После стольких откровений, мы оба долго сидели, погрузившись в молчание, на скамье, у берега Тибра, под редкий и ленивый перезвон колоколов, журчание воды в скрытых водостоках, раковинах и пролежнях старых стен упоительно влекущего Рима — дряхлостью вечного старца, дремлющего в солнце полдня, всегда на грани руин, забвения и одиночества.
Над руинами ростр, у арки Септимия Севера, нас усыпляло тысячелетнее бормотание, тяжко наваливающееся речами и эдиктами, бывшими не более, чем сотрясение воздуха, и, до такой степени, ввергнувшими мир в тиски законного рабства.
На одной из улиц, ведущих к церкви Santa Maria Maggiore, меня взволновало смутное лицо, выглядывающее из случайного окна. Я начал говорить Лу о том, что меня всегда потрясает лицо человека в окне чужого города, выглядывающее на закате. Идешь, но, кажется, ты врос в землю.
А лицо в окне проплывает мимо, как в иллюминаторе корабля. Издали оно еще лицо ребенка, полное любопытства к тебе.
Но вот оно рядом — и это мужчина — равнодушие и отрешенность — безразлично глядит на тебя, символизирующего внешний мир своей случайностью и анонимностью. И проносит его, и он старится на глазах, лущится, растворяется вместе со всем окружением.
Так и жизнь прошла. Так долго и незаметно. Так быстро, как одна прогулка по улочке мимо окна с замершим в ней лицом на закат.
И ощущение, что уходящее время — не просто метафора, а четкое знание, и оно реально, как удаляющиеся за твоей спиной ворота, из которых ты вышел, — ты еще видишь их — они распахнуты, но вернуться через них ты не можешь.
И относит их в вечность лунатическим течением времени и печалью невозвратимости. И вот они уже призрачны, прозрачны, это уже и не ворота, а один блик — и приходит ужас, как говорит Экклезиаст, и встает человек по крику петуха, и кузнечик стрекочет забытым будильником, ибо уже некого будить.
От Бога я сам себя отделил, отменив Его всей своей отошедшей и оставшейся жизнью. А чуждость среды обитания нигде сильнее не ощущаешь, чем здесь, в Риме.
Вот и вакуум, — а в него — как воды в раздавленный иллюминатор тонущего корабля — врываются Рим, искусство, смерть, — о, смерть, она почти как невеста, — не обязательно палачи несут ее, ты сам себе можешь быть палачом: это весьма захватывающе.
Ни с кем еще в жизни я не был таким откровенным. Она молча выслушивает мой длинный монолог, хватает меня за руку, словно бесстрашно готова меня защитить и спасти от этой невесты с косой, которая может возникнуть тут же, из-за угла.

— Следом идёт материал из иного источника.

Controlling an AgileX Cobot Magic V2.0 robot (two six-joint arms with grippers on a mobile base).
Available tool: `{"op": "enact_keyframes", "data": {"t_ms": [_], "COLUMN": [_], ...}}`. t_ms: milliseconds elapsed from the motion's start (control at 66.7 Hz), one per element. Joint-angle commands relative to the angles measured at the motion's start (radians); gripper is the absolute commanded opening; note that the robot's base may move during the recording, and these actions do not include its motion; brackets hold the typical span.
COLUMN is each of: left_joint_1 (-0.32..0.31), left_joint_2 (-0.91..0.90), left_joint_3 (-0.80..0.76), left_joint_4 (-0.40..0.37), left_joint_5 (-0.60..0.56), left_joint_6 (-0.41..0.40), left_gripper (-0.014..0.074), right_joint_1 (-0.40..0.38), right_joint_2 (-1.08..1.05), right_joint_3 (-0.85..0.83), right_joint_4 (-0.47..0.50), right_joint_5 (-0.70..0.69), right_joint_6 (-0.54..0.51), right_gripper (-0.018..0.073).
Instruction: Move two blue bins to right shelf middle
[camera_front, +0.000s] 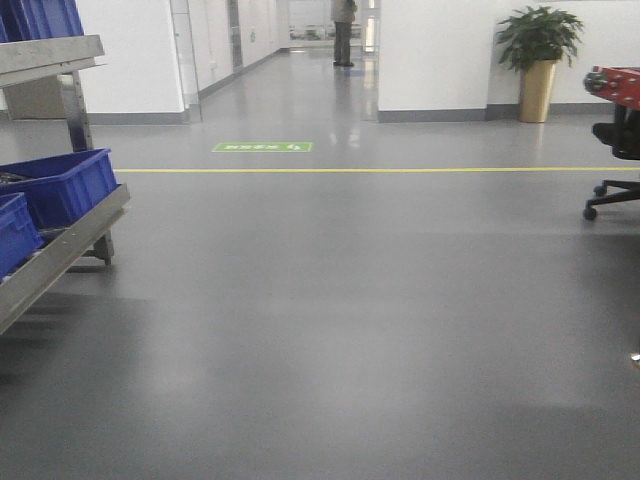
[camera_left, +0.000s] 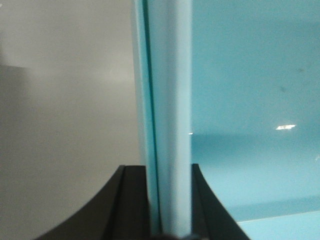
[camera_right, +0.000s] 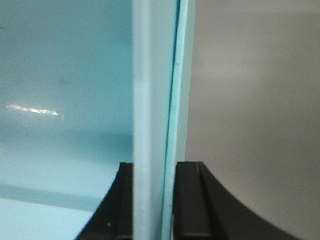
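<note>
In the left wrist view my left gripper (camera_left: 169, 167) is shut on the upright wall of a blue bin (camera_left: 170, 90). The bin's pale blue inside (camera_left: 250, 100) lies to the right of that wall. My right gripper (camera_right: 155, 165) is likewise shut on a blue bin wall (camera_right: 152, 75), with the bin's inside (camera_right: 60, 75) to its left. Neither gripper nor the held bin shows in the front view. Three more blue bins (camera_front: 65, 185) (camera_front: 15, 235) (camera_front: 40, 18) sit on a steel rack (camera_front: 70, 240) at the far left. The right shelf middle is out of view.
Grey floor stretches ahead, crossed by a yellow line (camera_front: 370, 170) beside a green floor sign (camera_front: 262, 147). An office chair (camera_front: 615, 150) and a red object (camera_front: 615, 80) stand at the right edge, with a potted plant (camera_front: 538, 60) behind them. A person (camera_front: 344, 30) stands down the corridor.
</note>
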Motion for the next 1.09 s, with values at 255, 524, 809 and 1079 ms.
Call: {"op": "enact_keyframes", "data": {"t_ms": [255,524,809,1079], "left_joint_1": [-0.006,-0.006,-0.006,-0.006], "left_joint_2": [-0.012,-0.012,-0.012,-0.012], "left_joint_3": [-0.016,-0.016,-0.016,-0.016], "left_joint_4": [-0.015,-0.015,-0.015,-0.015], "left_joint_5": [-0.093,-0.093,-0.093,-0.093], "left_joint_6": [0.004,0.004,0.004,0.004], "left_gripper": [-0.0111,-0.0111,-0.0111,-0.0111], "right_joint_1": [0.004,0.004,0.004,0.004], "right_joint_2": [-0.021,-0.021,-0.021,-0.021], "right_joint_3": [-0.019,-0.019,-0.019,-0.019], "right_joint_4": [0.049,0.049,0.049,0.049], "right_joint_5": [-0.111,-0.111,-0.111,-0.111], "right_joint_6": [-0.008,-0.008,-0.008,-0.008], "right_gripper": [-0.0166,-0.0166,-0.0166,-0.0166]}}
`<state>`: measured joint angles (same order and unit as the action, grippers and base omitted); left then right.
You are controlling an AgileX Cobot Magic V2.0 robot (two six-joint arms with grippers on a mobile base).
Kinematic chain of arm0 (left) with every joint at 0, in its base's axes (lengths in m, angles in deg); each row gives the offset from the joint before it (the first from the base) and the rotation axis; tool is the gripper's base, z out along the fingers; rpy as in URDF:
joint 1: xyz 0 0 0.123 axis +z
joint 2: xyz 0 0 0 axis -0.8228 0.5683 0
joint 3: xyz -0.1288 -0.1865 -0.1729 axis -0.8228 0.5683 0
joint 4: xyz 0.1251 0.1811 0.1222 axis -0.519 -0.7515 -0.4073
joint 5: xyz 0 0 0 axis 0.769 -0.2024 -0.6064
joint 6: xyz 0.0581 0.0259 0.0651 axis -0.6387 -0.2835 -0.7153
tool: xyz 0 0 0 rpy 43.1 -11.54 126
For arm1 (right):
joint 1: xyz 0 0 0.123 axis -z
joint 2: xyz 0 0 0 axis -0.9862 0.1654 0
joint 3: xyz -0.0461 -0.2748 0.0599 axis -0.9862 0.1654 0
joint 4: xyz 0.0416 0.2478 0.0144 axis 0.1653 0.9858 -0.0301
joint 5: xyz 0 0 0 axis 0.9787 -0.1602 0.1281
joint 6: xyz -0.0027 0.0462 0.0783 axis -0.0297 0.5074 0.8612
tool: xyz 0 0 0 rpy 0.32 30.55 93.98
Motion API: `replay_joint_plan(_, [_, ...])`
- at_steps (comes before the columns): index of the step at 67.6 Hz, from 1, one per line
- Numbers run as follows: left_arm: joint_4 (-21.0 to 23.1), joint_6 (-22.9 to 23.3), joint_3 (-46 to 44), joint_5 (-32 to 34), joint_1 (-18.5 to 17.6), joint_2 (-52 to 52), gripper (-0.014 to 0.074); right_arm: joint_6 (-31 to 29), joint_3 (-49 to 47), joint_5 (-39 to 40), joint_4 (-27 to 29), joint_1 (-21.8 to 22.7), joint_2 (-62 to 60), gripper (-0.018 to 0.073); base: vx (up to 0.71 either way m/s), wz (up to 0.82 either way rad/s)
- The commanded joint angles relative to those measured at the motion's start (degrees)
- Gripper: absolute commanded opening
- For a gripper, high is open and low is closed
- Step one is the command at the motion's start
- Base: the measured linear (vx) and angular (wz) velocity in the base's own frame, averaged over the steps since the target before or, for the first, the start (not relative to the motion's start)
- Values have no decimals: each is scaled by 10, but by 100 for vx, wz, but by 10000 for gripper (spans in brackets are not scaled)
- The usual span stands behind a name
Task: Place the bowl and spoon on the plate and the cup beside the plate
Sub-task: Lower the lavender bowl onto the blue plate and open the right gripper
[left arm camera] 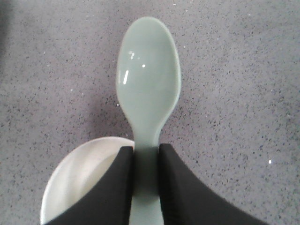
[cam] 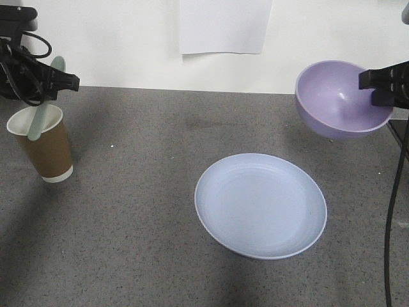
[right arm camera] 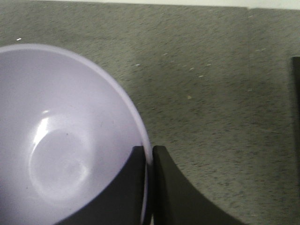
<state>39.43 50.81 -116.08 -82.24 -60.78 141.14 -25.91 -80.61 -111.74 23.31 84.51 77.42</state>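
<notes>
The pale blue-lilac plate (cam: 261, 204) lies flat on the grey table with nothing on it. At the far left stands the brown paper cup (cam: 45, 144), whose white inside (left arm camera: 82, 178) shows in the left wrist view. My left gripper (cam: 64, 82) is shut on the mint-green spoon (left arm camera: 147, 84), holding it by the handle above the cup; the spoon (cam: 43, 105) hangs with its lower end over the cup's mouth. At the right my right gripper (cam: 378, 83) is shut on the rim of the lavender bowl (cam: 339, 99), held tilted in the air beyond the plate; the bowl (right arm camera: 61, 140) fills the right wrist view.
A white sheet (cam: 223, 25) hangs on the back wall above the table's far edge. Black cables (cam: 391, 211) run down at the right edge. The grey speckled tabletop (cam: 128, 211) stretches between cup and plate.
</notes>
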Motion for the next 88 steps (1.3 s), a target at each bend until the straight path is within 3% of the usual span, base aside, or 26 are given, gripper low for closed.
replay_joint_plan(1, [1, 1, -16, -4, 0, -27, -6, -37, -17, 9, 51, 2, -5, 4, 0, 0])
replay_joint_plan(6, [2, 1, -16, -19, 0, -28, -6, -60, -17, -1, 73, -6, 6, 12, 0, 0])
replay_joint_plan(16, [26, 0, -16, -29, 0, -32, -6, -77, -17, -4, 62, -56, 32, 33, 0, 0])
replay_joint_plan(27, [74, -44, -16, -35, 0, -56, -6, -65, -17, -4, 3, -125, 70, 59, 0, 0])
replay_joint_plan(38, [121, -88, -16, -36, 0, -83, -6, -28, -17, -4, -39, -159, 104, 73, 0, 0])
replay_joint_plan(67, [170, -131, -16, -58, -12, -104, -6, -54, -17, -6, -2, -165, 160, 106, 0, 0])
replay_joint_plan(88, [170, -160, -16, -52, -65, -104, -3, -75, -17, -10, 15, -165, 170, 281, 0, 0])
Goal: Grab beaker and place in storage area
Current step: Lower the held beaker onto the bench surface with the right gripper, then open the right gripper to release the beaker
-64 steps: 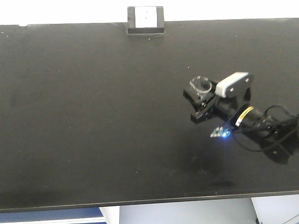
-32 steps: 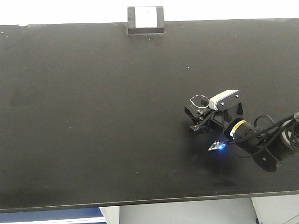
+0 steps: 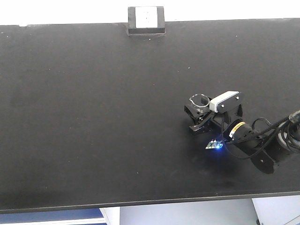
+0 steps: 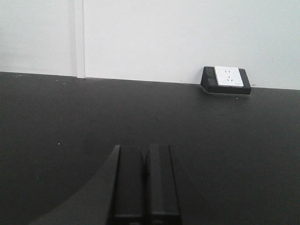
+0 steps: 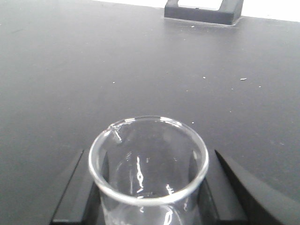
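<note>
The beaker [image 3: 198, 101] is small, clear glass, and upright, with its pour spout on the far left of the rim. It stands between the black fingers of my right gripper [image 3: 192, 118], low over the right part of the storage area's black benchtop [image 3: 93, 117]. In the right wrist view the beaker [image 5: 150, 180] fills the gap and both fingers [image 5: 86, 187] press against its sides, so my right gripper [image 5: 149, 154] is shut on it. I cannot tell if its base touches the benchtop. My left gripper [image 4: 144, 149] is shut on nothing, above the benchtop [image 4: 70, 117].
A small black-framed white box [image 3: 146, 20] sits at the benchtop's rear edge, also visible as the box [image 4: 226, 80] and the box [image 5: 202, 10]. A white wall rises behind it. The benchtop's front edge [image 3: 140, 202] runs along the bottom, and cables trail off the right arm [image 3: 262, 140].
My right gripper has carried the beaker a little toward the front edge and lower over the benchtop, mostly in the first half second. The left gripper's earlier state is not shown.
</note>
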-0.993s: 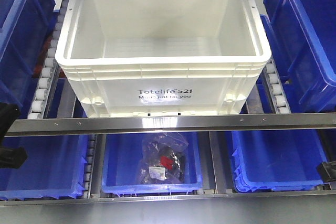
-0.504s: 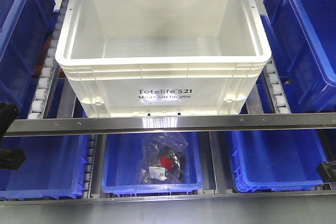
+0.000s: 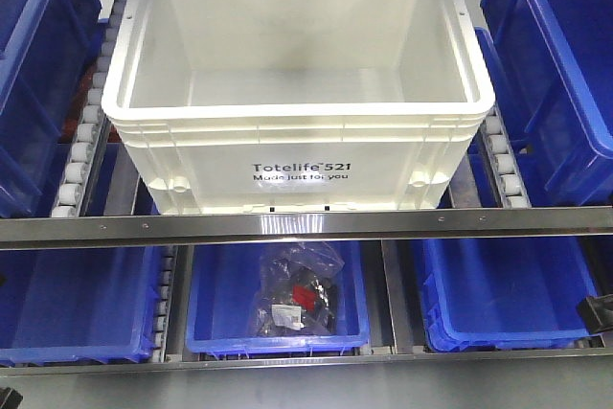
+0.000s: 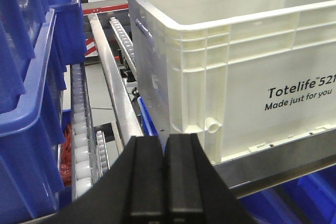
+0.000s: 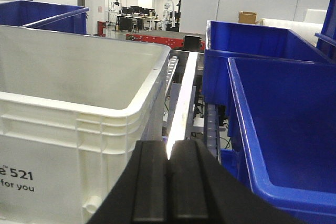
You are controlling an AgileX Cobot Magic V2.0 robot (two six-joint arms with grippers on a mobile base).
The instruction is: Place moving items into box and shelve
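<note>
box (image 4: 252,72) just ahead-right of closed left end effector (image 4: 166,182).

Left gripper (image 4: 164,182) — matte black, two flat rectangular fingers (image 4: 146,179) with squared edges, thin seam between them, widening into angular black housing below. Right gripper (image 5: 168,187) — same black plastic build, smooth finger faces, no visible markings, screws or cables.
</note>
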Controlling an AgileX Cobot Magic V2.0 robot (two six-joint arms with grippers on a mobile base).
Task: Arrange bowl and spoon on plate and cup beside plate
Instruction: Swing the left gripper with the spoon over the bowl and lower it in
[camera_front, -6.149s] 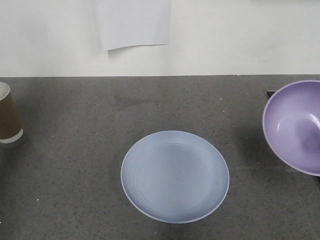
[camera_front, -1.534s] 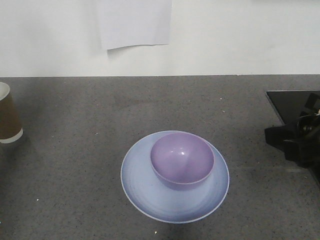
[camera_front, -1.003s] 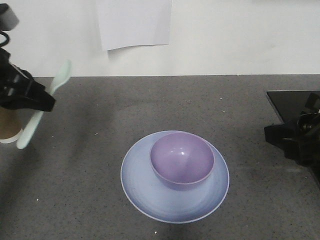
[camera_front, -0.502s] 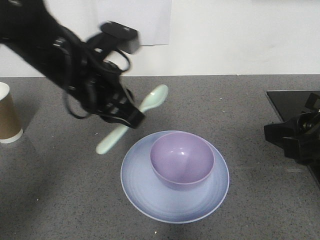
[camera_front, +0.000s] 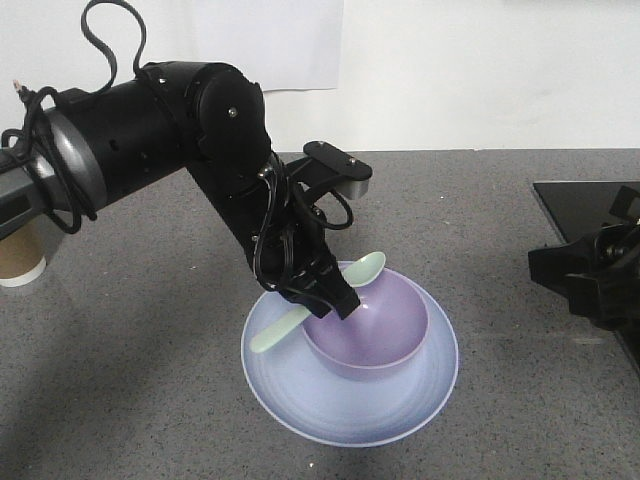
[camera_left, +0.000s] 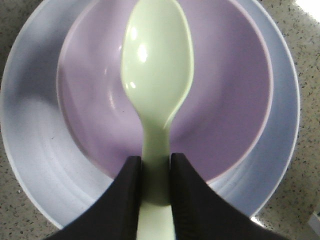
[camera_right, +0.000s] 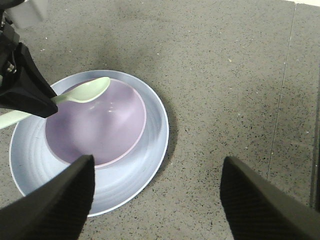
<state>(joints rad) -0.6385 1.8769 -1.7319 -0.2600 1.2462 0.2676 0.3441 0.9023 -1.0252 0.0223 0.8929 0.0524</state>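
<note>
In the last half second the left gripper (camera_left: 155, 172) swung over, pinching the spoon (camera_left: 156, 75) by its handle, head hanging over the bowl (camera_front: 380, 325) on the plate (camera_front: 340, 415). Right gripper (camera_right: 156, 170) sat wide, empty. Cup (camera_front: 18, 262) was still far left, so 2 placements looked left

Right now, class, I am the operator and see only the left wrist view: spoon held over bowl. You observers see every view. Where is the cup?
Observer: The cup stands at the far left edge of the front view, well apart from the plate.
Operator: And the right pincer?
Observer: Open and empty, off to the plate's right.
Operator: Where does the spoon handle end?
Observer: It sticks out behind the left pincer, over the plate's left side.
</note>
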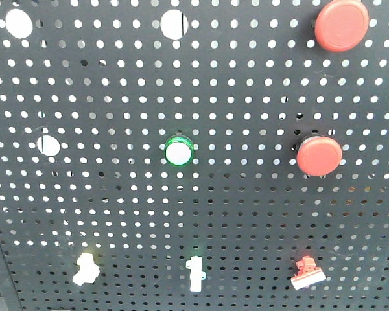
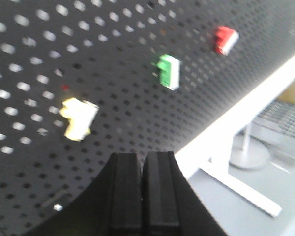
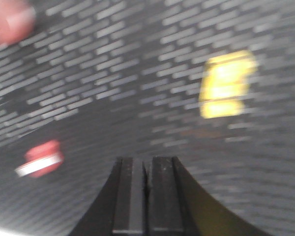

В Санкт-Петербурге, говорит она, в минуты, когда я кашляла кровью, меня обдавало ледяным дуновением какой-то бесполой и беспалой, какой-то тягучей бесконечности. Это был гибельный сквознячок.
Едва шевелилась, подрагивала свеча моей жизни. Я отряхивалась, как человек, долженствующий вскочить по крику петуха. Но мне следовало лежать, пока кровь не исчезнет с платка. И чем более существа, окружавшие меня, были валунами и жвачными, тем быстрее сквознячок этот гас среди них.
Здесь же этот ледяной порыв ударяет из-за каждого угла. Ощущение, что нечеловеческая красота Рима лишает человека иммунитета.
Мы смотрим на Рим сверху — с Яникульского холма. Под нами купол собора Святого Петра плывет в оранжевой купели заката. Палаццо огромными аквариумами соблазна купаются в темных водах садов Боргезе и Пинчио.
Жадно хочется, ощущая рядом присутствие Лу, замереть в Риме — утонуть в чистых водах искусства, итальянского солнца, мягкой певучести итальянского языка. Мне, давно не прикасавшемуся к клавишам рояля, все окружение кажется музыкой, медлительным легато, растягивающим римскую панораму с Яникула. Внезапным быстрым ритмом — стаккато начинает гнать переулками Трастевере, через древний мост, к фонтану Треви, который всем оркестром — «ин тутти» — опрокидывает на нас струи своих водометов.
Мы погружаемся в ритме анданте в золотую дрему висячих садов Фарнезе на Палатинском холме, вслушиваясь в бормотание воды в замшелых стенах под куртинами.